Jones Apparel Group, Inc. Proposes to Purchase Maxwell Shoe Company Inc. For $20 Per Share In Cash
25 2월 2004 - 10:08PM
PR Newswire (US)
Jones Apparel Group, Inc. Proposes to Purchase Maxwell Shoe Company
Inc. For $20 Per Share In Cash * Provides Attractive Premium to
Maxwell Shoe Shareholders * Strategically Complements Jones
Apparel's Existing Footwear Business * Consolidates the
Highly-Recognizable AK Anne Klein Apparel and Footwear Brands NEW
YORK, Feb. 25 /PRNewswire-FirstCall/ -- Jones Apparel Group, Inc.

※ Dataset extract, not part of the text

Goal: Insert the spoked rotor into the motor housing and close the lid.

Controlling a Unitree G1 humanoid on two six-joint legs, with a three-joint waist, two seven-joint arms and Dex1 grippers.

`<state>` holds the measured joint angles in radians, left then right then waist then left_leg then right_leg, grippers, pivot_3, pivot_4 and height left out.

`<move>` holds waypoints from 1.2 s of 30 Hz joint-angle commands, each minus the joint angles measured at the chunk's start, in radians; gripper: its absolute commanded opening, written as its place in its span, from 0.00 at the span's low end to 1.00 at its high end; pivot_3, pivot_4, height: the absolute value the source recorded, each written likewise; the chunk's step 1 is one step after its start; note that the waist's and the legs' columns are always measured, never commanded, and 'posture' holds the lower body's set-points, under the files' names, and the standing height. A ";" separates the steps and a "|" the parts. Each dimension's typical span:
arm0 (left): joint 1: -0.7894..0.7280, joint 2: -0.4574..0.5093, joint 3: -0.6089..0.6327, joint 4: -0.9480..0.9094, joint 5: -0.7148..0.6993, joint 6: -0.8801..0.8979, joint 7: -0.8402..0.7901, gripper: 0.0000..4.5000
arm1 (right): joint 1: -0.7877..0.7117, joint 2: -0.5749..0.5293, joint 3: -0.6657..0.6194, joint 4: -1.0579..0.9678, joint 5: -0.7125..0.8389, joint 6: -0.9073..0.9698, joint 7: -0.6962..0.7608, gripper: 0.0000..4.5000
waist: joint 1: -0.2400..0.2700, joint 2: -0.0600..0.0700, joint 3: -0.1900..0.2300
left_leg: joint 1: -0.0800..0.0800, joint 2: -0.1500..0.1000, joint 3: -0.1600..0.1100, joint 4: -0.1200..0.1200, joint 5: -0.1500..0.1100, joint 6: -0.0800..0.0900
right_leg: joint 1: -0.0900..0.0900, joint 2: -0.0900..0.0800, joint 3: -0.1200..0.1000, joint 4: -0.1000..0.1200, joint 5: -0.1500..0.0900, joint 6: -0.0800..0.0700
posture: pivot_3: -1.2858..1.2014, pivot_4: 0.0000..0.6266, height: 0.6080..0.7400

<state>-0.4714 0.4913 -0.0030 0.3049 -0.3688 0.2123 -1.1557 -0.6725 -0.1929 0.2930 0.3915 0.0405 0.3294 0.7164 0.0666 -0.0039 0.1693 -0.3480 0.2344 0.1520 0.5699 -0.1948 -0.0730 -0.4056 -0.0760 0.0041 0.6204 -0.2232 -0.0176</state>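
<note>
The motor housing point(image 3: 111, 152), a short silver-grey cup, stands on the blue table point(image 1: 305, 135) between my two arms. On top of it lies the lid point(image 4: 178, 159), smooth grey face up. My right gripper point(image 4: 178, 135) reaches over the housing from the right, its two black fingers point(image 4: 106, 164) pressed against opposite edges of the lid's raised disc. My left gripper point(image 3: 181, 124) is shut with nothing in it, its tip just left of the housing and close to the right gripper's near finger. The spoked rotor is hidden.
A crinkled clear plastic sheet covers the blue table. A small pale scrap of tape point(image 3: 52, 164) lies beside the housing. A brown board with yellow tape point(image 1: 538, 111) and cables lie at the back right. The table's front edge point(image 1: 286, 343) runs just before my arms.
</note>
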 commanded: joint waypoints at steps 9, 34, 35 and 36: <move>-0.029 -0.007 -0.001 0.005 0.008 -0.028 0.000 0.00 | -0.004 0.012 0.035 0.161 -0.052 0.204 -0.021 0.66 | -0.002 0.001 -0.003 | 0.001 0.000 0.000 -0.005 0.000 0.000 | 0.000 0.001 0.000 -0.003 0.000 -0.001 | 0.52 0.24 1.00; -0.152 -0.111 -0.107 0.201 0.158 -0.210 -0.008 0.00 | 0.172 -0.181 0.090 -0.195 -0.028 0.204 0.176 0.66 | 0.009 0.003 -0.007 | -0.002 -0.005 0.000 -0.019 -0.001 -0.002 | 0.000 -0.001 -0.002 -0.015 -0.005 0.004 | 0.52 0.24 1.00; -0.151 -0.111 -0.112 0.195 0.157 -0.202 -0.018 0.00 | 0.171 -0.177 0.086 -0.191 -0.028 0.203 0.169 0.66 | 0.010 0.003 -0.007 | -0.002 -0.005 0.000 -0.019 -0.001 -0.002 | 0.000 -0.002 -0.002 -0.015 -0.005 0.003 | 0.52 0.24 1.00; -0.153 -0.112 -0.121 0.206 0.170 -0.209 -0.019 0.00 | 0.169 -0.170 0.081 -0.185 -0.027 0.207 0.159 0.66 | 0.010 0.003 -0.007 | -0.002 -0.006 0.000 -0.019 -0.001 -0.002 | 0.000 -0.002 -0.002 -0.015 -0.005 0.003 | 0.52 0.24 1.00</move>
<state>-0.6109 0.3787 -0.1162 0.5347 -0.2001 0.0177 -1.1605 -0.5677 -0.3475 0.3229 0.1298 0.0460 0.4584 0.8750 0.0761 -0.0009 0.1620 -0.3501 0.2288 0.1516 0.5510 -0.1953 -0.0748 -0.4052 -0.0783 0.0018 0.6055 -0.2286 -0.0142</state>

today announced that it has made an all-cash proposal to Maxwell
Shoe Company Inc. to purchase 100% of Maxwell's outstanding common
stock for $20 per share, or an aggregate equity value of
approximately $300 million. Peter Boneparth, Chief Executive
Officer, stated, "Maxwell's portfolio of footwear brands, which
includes AK Anne Klein, targets price points from moderatethrough
bridge categories, and provides a perfect complement to our
existing footwear business. We also believe there are many
strategic benefits to consolidating our AK Anne Klein apparel
business with Maxwell's AK Anne Klein footwear business. In
addition, this transaction would further broaden our footwear brand
portfolio and leverage the infrastructure of our footwear business,
creating compelling long-term strategic and financial benefits for
our shareholders." AK Anne Klein footwear is underlicense from
Jones Apparel as a result of Jones's acquisition of Kasper A.S.L.,
Ltd. on December 1, 2003. Mr. Boneparth continued, "The management
team of Maxwell Shoe Company has done a wonderful job in building a
business, with approximately $225 million in annual net revenues.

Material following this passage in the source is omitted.